Jutta Leerdam : le buzz de sa brassière aux JO 2026

La « tornade blonde » néerlandaise Jutta Leerdam ne se contente pas de briser des records sur la glace : elle vient de réaliser le hold-up marketing de l’année aux Jeux Olympiques de Milan-Cortina.
jutta brassiere

Imaginez la scène : vous venez de remporter l’or sur 1 000 mètres, vous battez le record olympique, et au lieu de simplement lever les bras, vous dézippez votre combinaison. Un geste banal pour un athlète qui étouffe après l’effort ? Pas quand on s’appelle Jutta Leerdam. En laissant apparaître une simple brassière blanche siglée Nike sous sa tenue officielle orange (pourtant griffée par le concurrent Fila), la patineuse de 27 ans a déclenché un séisme financier et médiatique.

Un « dézippage » qui vaut de l’or

Ce n’est plus seulement du sport, c’est du business de haute précision. Alors que la prime officielle pour une médaille d’or aux Pays-Bas stagne à 30 000 euros, ce petit mouvement de fermeture Éclair pourrait rapporter gros. Très gros.

  • Le jackpot Nike : Selon plusieurs experts en marketing sportif, ce geste stratégique pourrait valoir un bonus supérieur à 1 million de dollars de la part de l’équipementier américain.
  • La puissance sociale : Avec plus de 6,4 millions d’abonnés sur Instagram, chaque post de la star est estimé entre 75 000 et 100 000 euros.
  • L’effet viral : Nike a immédiatement partagé le cliché de la célébration avec ses 300 millions de followers, transformant une victoire sportive en publicité mondiale.

Le timing est parfait. Quelques jours après avoir décroché l’argent sur 500 mètres, Jutta a prouvé qu’elle était la reine absolue de la glace et d’Instagram. Mais une question brûlait les lèvres des officiels : avait-elle le droit de faire ça ?

« C’est une pratique courante et non un stratagème marketing. Le fait de défaire sa combinaison après une compétition est normal, car elle est très serrée. » — Anne-Sophie Voumard, directrice du marketing du CIO.

L’effet « Power Couple » avec Jake Paul

Si Jutta Leerdam pèse autant aujourd’hui, c’est aussi parce que son aura dépasse largement les patinoires. Sa relation ultra-médiatisée avec le YouTubeur et boxeur américain Jake Paul, présent dans les tribunes à Milan, lui a ouvert les portes du marché US. Elle n’est plus « juste » une patineuse néerlandaise, elle est une icône globale.

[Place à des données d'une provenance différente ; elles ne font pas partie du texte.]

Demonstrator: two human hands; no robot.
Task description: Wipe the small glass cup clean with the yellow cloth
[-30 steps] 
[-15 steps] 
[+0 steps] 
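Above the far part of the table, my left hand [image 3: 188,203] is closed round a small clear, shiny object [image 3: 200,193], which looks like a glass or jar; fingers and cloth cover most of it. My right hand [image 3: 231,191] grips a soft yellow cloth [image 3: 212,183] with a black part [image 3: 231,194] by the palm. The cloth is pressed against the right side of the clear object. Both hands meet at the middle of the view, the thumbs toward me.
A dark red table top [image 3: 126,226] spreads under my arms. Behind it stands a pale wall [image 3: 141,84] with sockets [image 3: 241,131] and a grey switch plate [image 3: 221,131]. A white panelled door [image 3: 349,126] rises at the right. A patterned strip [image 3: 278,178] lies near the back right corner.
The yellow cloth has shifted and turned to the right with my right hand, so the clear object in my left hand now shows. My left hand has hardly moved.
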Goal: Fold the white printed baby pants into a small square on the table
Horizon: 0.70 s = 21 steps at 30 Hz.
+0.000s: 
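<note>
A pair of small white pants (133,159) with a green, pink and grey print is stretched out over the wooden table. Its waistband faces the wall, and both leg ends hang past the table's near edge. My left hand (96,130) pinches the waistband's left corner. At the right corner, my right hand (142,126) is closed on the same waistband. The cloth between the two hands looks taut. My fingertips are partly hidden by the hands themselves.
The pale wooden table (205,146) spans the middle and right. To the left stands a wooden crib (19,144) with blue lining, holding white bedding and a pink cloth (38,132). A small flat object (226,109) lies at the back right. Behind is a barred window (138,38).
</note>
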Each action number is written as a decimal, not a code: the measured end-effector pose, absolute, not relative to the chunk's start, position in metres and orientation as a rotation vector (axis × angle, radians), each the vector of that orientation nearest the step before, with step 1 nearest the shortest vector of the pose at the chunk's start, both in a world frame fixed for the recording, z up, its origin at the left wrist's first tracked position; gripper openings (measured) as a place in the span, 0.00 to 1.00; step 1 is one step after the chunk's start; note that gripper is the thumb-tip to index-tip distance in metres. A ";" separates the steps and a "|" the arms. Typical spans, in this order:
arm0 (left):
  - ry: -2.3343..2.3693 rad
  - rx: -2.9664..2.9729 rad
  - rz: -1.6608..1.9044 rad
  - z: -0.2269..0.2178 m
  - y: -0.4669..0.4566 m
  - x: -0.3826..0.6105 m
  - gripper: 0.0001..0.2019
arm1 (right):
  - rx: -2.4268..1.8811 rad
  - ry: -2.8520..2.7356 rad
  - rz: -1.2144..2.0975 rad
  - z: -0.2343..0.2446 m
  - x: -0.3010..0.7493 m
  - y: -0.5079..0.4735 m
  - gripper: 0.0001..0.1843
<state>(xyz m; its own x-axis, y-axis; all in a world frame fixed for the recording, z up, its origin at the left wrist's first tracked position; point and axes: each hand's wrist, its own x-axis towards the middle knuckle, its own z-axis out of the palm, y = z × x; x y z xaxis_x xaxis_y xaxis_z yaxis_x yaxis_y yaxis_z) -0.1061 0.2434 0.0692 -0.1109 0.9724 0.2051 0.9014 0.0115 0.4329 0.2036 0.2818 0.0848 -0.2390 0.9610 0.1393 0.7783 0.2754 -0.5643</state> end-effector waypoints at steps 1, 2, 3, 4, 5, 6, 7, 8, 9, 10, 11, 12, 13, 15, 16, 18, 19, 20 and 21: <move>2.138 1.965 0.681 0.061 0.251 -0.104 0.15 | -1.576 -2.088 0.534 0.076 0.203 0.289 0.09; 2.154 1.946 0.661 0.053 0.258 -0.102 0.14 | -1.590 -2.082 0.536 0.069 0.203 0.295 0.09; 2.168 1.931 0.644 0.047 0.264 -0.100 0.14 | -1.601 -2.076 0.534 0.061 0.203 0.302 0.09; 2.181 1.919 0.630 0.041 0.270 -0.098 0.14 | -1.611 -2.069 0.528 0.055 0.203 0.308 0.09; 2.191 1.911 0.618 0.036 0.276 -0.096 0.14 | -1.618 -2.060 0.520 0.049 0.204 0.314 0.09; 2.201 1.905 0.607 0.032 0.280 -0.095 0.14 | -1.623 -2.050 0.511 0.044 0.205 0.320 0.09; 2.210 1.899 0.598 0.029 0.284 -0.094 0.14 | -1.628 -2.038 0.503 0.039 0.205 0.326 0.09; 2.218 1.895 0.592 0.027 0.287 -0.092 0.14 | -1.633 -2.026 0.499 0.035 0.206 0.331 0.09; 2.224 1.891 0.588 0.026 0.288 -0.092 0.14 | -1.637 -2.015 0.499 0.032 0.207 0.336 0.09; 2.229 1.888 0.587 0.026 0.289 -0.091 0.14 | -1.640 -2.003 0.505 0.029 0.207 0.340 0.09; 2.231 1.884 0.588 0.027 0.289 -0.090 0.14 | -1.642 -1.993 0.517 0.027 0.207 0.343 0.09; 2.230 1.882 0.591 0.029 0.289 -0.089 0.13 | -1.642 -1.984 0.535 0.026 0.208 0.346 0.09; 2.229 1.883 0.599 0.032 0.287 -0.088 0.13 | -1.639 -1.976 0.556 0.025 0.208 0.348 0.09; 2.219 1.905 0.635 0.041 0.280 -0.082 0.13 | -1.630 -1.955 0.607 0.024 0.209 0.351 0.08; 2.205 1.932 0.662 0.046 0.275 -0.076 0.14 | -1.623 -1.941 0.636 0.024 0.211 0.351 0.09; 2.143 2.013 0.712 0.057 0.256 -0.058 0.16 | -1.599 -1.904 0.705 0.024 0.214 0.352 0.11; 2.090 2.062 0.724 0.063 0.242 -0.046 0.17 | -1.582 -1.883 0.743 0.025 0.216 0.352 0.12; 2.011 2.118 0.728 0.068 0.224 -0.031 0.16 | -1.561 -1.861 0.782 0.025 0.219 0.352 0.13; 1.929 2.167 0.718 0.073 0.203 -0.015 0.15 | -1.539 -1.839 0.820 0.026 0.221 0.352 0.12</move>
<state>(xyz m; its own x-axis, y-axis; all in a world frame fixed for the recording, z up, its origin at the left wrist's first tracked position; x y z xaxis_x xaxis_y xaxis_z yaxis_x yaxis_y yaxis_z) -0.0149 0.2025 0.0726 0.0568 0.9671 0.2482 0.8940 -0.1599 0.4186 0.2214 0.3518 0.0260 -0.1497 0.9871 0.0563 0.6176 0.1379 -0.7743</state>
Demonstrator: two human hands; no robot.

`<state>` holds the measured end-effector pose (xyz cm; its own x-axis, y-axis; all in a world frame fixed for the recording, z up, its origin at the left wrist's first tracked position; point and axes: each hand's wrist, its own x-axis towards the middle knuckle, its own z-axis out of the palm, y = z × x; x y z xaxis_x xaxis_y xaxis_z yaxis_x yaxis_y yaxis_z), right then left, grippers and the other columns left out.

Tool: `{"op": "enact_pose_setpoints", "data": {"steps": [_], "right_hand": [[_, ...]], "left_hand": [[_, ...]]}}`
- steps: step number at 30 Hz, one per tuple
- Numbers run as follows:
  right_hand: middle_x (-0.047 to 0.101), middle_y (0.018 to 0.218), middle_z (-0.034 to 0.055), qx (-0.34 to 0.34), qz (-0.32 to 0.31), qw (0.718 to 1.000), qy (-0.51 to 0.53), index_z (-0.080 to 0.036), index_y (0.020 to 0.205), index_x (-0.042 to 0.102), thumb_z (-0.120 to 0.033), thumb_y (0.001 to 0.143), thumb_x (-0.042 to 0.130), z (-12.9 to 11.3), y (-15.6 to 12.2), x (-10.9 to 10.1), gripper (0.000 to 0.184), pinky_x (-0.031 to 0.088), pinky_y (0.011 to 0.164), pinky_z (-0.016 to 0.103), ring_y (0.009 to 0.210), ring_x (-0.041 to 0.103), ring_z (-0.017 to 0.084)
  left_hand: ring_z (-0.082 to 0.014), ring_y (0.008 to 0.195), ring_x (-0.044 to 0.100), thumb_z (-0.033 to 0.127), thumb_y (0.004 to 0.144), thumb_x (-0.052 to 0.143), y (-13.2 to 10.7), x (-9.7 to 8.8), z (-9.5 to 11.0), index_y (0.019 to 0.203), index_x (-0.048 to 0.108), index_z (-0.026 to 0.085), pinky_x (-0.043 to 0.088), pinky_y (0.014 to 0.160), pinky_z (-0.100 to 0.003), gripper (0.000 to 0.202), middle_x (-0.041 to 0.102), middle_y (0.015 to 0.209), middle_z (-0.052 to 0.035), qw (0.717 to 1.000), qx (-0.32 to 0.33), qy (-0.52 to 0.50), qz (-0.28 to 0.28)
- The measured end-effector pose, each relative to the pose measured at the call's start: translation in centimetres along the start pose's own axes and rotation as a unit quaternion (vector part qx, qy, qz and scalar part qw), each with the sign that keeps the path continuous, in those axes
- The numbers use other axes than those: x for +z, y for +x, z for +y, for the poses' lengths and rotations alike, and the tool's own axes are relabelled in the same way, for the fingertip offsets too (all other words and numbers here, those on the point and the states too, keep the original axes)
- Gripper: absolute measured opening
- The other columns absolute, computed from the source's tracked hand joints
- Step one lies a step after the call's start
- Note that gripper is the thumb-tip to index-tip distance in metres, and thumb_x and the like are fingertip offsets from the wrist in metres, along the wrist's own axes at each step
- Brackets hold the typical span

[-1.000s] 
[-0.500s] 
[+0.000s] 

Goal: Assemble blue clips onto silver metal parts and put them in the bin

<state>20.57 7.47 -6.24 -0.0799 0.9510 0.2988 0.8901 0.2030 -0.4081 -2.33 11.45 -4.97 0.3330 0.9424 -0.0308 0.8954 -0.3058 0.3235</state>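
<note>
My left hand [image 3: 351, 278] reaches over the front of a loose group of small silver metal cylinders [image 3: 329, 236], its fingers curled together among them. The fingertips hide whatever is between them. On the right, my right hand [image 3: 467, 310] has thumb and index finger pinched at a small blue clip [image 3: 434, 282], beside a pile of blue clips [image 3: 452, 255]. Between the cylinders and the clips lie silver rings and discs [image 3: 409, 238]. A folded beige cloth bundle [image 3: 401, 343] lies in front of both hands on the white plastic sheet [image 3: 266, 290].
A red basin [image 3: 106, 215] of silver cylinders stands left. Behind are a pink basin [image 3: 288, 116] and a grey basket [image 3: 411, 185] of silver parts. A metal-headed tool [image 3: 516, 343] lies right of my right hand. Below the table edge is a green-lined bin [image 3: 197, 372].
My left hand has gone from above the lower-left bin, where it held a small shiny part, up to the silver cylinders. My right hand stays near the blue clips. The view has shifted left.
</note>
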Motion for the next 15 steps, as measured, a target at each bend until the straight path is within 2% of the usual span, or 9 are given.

Pour comprendre le décalage, il suffit de regarder ses concurrentes. Alors que Jutta cumule des millions de fans, ses rivales directes sur le podium olympique peinent parfois à dépasser les 50 000 abonnés. Cette force de frappe numérique fait d’elle un « allié précieux » pour des marques comme Nike ou l’opérateur Odido, qui n’hésitent plus à poser des chèques à six ou sept chiffres.

Le marketing du détail : du mascara au million

Le buzz ne s’arrête pas à Nike. Même les marques locales profitent du phénomène. La chaîne Hema a par exemple utilisé une photo de ses larmes de joie pour vanter les mérites de son eyeliner waterproof. C’est ça, la méthode Leerdam : transformer chaque émotion, chaque geste et chaque millième de seconde en opportunité commerciale.

Le CIO a finalement tranché : pas de sanction. Pour les instances olympiques, le confort de l’athlète prime sur le soupçon de publicité clandestine. Une décision qui doit faire sourire l’agent de la patineuse, tant l’opération est réussie. Jutta Leerdam repart de Milan avec le titre de championne olympique, mais surtout avec le statut de l’athlète la plus « bankable » de l’hiver 2026.